21 December 2006

Multiple Core Madness

I was thinking about multiple cores, like you do. One thing that most people haven't realise is that they have been using multiple CPUs for years, one has been your CPU and the other is the GPU - your graphics card. The graphics card is a very specialised computational unit, but it was added in order to offload processing from your main processor to something else to allow the processor to not get bogged down with graphics processing.

Now with the advent of dual core machines and the upcoming (or released in small quantities) quad core machines, a lot of users will probably not know they are using only a fraction of their processing power most of the time.
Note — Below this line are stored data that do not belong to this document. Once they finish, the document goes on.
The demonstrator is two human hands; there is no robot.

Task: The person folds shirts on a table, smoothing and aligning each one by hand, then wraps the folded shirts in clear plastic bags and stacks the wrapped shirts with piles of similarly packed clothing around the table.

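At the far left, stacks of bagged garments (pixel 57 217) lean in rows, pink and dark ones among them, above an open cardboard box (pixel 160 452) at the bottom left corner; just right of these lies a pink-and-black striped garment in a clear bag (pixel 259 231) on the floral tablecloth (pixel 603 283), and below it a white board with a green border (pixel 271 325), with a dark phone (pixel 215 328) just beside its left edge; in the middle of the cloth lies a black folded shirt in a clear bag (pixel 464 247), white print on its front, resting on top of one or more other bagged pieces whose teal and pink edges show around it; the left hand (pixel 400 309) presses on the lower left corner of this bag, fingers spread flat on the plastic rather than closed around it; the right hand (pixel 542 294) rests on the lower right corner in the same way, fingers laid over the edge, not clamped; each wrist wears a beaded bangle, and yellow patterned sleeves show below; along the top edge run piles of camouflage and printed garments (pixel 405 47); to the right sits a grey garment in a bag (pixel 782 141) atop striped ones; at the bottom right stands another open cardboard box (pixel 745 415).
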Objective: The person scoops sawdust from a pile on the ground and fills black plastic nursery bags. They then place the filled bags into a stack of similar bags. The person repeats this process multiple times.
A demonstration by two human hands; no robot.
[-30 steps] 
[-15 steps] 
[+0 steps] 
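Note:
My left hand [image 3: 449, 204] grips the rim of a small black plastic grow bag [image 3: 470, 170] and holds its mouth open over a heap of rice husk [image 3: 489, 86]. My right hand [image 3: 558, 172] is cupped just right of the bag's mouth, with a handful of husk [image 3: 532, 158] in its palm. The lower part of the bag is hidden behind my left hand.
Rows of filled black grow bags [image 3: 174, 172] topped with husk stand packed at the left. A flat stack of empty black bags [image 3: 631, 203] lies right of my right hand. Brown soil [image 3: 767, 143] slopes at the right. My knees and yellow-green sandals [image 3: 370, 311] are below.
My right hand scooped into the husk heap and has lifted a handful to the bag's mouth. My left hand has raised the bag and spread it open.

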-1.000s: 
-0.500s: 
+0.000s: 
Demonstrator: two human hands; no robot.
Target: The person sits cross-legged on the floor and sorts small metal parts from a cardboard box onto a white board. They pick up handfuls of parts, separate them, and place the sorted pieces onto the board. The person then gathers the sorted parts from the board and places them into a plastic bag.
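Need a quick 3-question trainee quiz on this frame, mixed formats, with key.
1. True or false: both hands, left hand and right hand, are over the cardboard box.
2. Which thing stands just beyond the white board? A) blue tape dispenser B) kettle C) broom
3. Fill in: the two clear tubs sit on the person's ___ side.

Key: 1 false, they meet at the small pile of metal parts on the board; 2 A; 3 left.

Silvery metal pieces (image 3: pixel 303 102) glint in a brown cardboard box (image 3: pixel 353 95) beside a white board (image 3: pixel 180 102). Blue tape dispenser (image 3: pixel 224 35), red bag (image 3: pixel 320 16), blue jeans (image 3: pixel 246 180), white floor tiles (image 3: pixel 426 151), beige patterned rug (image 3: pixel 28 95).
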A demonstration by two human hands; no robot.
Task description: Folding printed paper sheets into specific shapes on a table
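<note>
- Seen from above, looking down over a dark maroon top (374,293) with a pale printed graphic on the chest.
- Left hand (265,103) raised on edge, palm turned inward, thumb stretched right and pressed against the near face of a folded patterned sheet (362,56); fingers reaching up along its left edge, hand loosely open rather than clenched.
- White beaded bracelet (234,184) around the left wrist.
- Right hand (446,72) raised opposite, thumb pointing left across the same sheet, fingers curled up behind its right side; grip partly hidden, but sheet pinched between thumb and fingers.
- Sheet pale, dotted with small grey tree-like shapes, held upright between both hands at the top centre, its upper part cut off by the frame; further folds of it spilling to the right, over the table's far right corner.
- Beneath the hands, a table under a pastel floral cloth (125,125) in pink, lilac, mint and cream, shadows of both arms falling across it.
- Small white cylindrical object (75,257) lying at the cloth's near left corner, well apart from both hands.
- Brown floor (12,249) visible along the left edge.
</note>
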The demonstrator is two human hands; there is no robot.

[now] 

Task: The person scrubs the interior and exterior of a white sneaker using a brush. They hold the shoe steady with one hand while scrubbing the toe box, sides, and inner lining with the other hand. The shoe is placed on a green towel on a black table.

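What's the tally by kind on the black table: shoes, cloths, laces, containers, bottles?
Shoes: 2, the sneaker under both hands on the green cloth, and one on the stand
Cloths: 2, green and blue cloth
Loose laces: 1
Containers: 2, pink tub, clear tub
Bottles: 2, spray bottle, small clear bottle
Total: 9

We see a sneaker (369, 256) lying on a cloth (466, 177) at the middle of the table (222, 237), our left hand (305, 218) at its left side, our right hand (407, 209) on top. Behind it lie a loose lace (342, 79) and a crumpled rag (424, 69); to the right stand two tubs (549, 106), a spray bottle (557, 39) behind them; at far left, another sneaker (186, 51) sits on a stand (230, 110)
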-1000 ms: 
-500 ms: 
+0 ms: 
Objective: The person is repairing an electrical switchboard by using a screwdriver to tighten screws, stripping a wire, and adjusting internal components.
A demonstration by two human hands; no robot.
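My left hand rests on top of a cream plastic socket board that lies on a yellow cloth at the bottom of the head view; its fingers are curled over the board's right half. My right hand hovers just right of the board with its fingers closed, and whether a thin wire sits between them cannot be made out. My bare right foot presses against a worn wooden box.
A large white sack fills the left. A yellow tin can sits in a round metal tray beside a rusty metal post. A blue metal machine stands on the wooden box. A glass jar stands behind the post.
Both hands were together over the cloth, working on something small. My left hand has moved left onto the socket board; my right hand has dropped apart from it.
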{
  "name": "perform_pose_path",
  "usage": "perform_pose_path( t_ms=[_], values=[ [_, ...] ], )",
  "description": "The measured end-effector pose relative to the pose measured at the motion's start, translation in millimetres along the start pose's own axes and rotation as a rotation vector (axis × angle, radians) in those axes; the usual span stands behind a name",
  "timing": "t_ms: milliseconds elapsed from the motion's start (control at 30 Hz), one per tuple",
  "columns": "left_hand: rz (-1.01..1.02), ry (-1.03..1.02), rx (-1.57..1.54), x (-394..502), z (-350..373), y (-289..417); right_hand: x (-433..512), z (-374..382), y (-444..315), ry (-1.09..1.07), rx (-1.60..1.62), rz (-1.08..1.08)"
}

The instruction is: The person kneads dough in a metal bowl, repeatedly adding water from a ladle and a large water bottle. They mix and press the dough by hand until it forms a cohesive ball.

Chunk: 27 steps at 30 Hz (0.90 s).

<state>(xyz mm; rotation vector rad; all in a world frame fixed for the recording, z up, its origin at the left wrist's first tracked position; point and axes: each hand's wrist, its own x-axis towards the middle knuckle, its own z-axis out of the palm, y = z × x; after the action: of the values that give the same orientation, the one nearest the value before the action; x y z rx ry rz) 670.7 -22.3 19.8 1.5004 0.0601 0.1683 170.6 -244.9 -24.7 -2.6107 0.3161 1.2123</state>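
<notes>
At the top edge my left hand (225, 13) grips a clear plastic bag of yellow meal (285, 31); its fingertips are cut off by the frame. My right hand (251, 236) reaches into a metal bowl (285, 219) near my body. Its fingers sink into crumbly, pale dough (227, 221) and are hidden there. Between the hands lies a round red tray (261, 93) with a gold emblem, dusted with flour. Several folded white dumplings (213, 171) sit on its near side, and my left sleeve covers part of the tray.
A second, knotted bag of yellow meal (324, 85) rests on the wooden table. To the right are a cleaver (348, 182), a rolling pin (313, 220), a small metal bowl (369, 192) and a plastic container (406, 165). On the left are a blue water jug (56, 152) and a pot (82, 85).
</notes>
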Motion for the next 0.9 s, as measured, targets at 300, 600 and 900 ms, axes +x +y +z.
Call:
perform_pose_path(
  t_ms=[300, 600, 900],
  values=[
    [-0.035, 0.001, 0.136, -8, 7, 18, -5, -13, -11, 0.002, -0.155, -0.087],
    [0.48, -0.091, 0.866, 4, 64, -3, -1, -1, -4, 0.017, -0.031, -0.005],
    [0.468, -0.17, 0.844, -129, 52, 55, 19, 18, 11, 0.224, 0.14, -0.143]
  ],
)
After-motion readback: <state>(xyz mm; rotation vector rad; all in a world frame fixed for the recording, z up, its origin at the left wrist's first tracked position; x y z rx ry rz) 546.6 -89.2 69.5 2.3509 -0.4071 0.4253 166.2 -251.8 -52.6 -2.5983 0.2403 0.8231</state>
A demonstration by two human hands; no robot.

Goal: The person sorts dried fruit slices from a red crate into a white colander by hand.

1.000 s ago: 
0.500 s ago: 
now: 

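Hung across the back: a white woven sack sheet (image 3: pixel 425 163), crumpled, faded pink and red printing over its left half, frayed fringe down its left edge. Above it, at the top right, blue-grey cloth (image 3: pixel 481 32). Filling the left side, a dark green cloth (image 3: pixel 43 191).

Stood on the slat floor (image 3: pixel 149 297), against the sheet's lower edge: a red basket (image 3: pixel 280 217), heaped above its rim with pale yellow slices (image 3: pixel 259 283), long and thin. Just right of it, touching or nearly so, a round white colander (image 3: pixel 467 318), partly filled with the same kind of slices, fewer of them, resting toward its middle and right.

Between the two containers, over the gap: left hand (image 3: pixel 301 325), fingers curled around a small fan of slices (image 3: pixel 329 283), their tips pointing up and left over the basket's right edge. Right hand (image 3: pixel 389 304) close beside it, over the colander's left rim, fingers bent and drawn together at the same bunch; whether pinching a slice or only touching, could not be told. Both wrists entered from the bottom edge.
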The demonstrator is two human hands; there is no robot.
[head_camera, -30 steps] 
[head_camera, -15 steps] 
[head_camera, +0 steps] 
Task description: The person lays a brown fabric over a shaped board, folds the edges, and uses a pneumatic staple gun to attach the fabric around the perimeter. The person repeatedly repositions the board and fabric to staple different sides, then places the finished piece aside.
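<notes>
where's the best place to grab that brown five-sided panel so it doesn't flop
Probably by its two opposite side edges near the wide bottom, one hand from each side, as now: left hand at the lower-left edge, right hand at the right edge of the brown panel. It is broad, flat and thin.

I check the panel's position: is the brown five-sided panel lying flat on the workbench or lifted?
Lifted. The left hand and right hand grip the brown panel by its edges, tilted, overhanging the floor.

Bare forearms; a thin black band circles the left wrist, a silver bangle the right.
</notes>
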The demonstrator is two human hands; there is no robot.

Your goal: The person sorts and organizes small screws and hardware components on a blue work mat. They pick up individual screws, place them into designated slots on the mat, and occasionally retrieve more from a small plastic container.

Maybe it is time for the GPU to become one of those cores on the CPU?

At the moment the most likely use for multiple CPUs on Windows is one core to run your antivirus and your antispyware software and the rest you can use normally... At least that is what an article I read said multiple cores would be used for when they come out.

As the programmable GPUs start to become more common in the next generation of graphics cards they are becoming more and more like a general CPU, so it must be possible for the CPU with multiple cores to have a core or two behave more like a GPU? Certainly when the 8 core processors come out it would probably be quite nice to use multiple cores as the "graphics card".

I imagine though that there are people in labs much smarter than me already working on something like that or better. It's nearly 2007 after all and we are living in the future (well at least it sounds like the future to me) but we still have all of these different things cobbled together making up the current PCs. It would be sort of nice to see lots of processing converge onto the single multiple core chip as now they are more than capable of doing the tasks whereas ten years ago we still had a processor that was only capable of multitasking in a single core.